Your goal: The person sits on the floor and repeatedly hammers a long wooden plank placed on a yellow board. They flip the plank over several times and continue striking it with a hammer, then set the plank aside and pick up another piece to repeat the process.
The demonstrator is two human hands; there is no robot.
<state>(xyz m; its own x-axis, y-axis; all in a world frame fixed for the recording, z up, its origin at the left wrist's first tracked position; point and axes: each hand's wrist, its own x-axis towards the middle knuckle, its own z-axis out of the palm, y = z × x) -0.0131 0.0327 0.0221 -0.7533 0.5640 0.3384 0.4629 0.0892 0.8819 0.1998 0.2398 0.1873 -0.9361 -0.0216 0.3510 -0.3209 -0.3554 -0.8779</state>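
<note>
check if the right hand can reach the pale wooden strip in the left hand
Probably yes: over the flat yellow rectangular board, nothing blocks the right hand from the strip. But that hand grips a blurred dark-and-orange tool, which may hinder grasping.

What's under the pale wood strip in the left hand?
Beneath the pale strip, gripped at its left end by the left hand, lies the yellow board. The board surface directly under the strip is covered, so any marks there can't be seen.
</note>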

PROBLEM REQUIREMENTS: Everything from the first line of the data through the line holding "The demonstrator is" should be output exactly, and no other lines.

TASK SOLUTION:
Your goal: The person sits on the floor and repeatedly hammers a long wooden plank placed on a yellow board. They flip the plank over several times and continue striking it with a hammer, then set the plank aside and pick up another piece to repeat the process.
The demonstrator is two human hands; there is no robot.

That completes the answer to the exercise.